ABOUT THIS EXERCISE ->
A verbatim transcript of the lines below, starting at the first and ending with the one that holds "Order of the", is what should be produced.

GIVEN INFORMATION ->
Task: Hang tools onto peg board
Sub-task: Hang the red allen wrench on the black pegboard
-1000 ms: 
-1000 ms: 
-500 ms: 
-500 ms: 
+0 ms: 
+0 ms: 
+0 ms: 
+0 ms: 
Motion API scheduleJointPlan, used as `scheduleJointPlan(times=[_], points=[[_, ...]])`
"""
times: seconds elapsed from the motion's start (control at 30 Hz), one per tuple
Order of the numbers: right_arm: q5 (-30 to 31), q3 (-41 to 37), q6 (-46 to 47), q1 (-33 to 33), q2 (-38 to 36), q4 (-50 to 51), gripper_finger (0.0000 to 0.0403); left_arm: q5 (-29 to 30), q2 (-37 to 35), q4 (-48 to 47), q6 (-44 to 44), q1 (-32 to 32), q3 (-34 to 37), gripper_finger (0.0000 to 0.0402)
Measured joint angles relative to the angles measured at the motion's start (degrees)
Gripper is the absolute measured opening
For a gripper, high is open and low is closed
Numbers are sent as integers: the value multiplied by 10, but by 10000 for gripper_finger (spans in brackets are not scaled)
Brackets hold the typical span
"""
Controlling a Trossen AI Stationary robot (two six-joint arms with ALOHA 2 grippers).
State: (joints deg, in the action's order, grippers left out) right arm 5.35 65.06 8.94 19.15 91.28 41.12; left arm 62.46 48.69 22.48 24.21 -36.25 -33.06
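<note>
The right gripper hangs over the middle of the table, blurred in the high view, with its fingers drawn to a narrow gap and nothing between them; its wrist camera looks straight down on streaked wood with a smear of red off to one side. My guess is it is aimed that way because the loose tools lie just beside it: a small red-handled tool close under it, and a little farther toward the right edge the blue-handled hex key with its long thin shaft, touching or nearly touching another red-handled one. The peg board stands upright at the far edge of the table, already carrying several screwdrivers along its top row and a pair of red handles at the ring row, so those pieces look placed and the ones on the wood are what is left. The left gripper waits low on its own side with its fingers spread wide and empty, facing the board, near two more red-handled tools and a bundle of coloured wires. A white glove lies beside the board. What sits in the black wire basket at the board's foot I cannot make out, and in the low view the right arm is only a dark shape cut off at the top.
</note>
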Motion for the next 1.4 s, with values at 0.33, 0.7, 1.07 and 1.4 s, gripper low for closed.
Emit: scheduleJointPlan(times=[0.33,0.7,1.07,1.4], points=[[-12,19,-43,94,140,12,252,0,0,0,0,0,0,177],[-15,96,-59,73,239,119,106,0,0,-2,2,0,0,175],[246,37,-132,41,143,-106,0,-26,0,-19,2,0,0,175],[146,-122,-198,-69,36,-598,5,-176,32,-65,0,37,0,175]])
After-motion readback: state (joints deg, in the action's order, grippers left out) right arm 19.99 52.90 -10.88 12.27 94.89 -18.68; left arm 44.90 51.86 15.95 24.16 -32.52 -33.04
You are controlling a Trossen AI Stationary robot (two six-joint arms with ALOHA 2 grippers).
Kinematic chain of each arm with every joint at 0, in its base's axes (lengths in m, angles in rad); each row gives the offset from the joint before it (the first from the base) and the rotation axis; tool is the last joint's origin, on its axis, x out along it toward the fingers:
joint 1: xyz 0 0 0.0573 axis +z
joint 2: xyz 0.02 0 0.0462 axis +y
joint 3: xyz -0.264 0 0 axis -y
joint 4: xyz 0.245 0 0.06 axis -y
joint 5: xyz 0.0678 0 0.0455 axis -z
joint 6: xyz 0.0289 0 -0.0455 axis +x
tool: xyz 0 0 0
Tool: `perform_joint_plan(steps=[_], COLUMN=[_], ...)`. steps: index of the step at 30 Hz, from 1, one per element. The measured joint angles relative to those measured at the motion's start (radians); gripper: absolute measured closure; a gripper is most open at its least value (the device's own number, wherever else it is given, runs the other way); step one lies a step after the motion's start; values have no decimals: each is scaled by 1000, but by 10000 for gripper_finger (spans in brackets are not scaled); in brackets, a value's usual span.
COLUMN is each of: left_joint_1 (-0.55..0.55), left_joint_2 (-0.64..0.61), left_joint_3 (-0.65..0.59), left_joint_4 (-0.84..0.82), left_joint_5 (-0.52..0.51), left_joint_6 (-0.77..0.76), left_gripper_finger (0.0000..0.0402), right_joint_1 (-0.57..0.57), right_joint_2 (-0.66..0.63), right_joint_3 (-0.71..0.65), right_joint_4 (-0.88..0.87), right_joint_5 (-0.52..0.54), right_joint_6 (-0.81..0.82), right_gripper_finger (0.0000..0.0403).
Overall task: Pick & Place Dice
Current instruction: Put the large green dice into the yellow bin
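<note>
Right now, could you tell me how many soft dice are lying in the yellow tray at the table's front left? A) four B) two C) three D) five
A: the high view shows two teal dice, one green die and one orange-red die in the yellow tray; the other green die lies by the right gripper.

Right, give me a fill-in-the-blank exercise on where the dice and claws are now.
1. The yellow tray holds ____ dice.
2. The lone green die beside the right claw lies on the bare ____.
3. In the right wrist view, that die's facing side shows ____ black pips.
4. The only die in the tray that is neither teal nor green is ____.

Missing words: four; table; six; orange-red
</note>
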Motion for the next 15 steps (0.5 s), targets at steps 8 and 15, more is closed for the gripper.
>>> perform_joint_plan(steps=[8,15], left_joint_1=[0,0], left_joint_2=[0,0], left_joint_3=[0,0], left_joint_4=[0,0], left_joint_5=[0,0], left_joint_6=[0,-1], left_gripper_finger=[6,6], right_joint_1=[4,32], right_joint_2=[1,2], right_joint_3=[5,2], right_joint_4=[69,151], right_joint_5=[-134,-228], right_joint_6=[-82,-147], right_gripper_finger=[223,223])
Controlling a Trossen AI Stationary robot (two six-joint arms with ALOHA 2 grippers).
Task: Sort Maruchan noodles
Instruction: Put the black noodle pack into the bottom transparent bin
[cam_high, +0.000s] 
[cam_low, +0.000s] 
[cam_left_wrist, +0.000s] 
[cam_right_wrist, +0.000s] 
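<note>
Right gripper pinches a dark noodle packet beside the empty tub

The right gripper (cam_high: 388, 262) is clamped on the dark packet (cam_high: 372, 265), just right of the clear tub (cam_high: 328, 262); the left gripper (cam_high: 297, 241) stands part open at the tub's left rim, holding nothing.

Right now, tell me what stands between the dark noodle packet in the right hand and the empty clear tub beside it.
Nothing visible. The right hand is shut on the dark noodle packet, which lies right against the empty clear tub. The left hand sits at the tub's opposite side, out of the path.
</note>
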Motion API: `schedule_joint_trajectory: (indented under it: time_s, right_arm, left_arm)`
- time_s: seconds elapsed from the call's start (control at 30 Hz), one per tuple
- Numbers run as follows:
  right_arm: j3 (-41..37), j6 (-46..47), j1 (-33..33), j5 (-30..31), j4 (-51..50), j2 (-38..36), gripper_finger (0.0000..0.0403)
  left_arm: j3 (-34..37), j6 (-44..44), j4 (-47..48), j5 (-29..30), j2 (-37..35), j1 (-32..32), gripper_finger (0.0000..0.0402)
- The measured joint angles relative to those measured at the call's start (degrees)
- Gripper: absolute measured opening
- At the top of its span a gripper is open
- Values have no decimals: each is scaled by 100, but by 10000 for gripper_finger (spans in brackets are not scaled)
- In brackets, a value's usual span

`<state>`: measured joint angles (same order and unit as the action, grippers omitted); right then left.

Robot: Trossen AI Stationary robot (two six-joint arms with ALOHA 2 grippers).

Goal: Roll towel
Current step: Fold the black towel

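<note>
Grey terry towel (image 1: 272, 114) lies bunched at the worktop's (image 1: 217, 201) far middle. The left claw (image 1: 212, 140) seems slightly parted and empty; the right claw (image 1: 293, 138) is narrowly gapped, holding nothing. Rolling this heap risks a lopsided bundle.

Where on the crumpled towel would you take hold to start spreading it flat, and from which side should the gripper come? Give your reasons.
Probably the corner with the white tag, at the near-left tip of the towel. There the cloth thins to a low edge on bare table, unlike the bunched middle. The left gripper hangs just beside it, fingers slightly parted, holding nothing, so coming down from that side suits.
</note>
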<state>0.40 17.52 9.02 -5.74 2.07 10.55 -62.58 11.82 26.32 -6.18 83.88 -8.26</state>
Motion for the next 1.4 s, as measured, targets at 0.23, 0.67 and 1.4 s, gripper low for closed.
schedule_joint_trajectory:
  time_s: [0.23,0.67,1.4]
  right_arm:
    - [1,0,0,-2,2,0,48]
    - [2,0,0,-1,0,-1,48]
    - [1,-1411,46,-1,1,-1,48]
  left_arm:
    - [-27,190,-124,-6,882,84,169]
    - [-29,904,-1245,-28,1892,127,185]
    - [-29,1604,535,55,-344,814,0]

WRITTEN ANSWER ->
Task: Hang tools onto peg board
Sub-task: Hang the red allen wrench on the black pegboard
-1000 ms: 
-1000 ms: 
-500 ms: 
-500 ms: 
+0 ms: 
+0 ms: 
+0 ms: 
+0 ms: 
Motion API scheduleJointPlan, used as `scheduleJointPlan(times=[_], points=[[_, ...]])`
"""
times: seconds elapsed from the motion's start (control at 30 Hz), one per tuple
Order of the numbers: right_arm: q5 (-30 to 31), q3 (-41 to 37), q6 (-46 to 47), q1 (-33 to 33), q2 (-38 to 36), q4 (-50 to 51), gripper_finger (0.0000 to 0.0403); left_arm: q5 (-29 to 30), q2 (-37 to 35), q4 (-48 to 47), q6 (-44 to 44), q1 (-32 to 32), q3 (-34 to 37), gripper_finger (0.0000 to 0.0402)

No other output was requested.